__Your objective__
The reply should hold only the lines below from the one with "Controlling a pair" to the end, each copied exactly.

[[ Data open ]]

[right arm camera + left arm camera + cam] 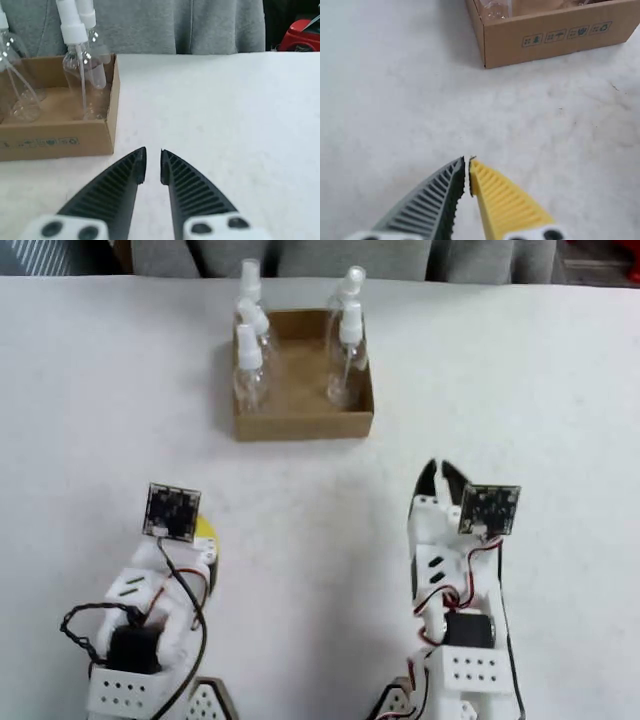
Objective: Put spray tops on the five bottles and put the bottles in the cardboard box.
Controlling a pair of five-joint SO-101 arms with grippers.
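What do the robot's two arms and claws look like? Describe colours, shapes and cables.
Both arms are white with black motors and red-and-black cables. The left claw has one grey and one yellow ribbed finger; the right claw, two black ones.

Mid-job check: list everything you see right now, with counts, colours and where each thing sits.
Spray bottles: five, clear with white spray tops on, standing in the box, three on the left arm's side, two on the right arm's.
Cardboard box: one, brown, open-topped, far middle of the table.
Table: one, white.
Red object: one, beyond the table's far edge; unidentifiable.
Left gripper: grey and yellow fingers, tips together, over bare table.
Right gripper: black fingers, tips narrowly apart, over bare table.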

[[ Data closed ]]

__Solution to this problem__
Controlling a pair of five-joint SO-101 arms with grippers.
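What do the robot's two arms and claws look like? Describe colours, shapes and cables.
Both arms are white with black motors and red-and-black cables. The left claw has one grey and one yellow ribbed finger; the right claw, two black ones.

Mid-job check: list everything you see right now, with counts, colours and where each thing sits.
Spray bottles: five, clear with white spray tops on, standing in the box, three on the left arm's side, two on the right arm's.
Cardboard box: one, brown, open-topped, far middle of the table.
Table: one, white.
Red object: one, beyond the table's far edge; unidentifiable.
Left gripper: grey and yellow fingers, tips together, over bare table.
Right gripper: black fingers, tips narrowly apart, over bare table.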

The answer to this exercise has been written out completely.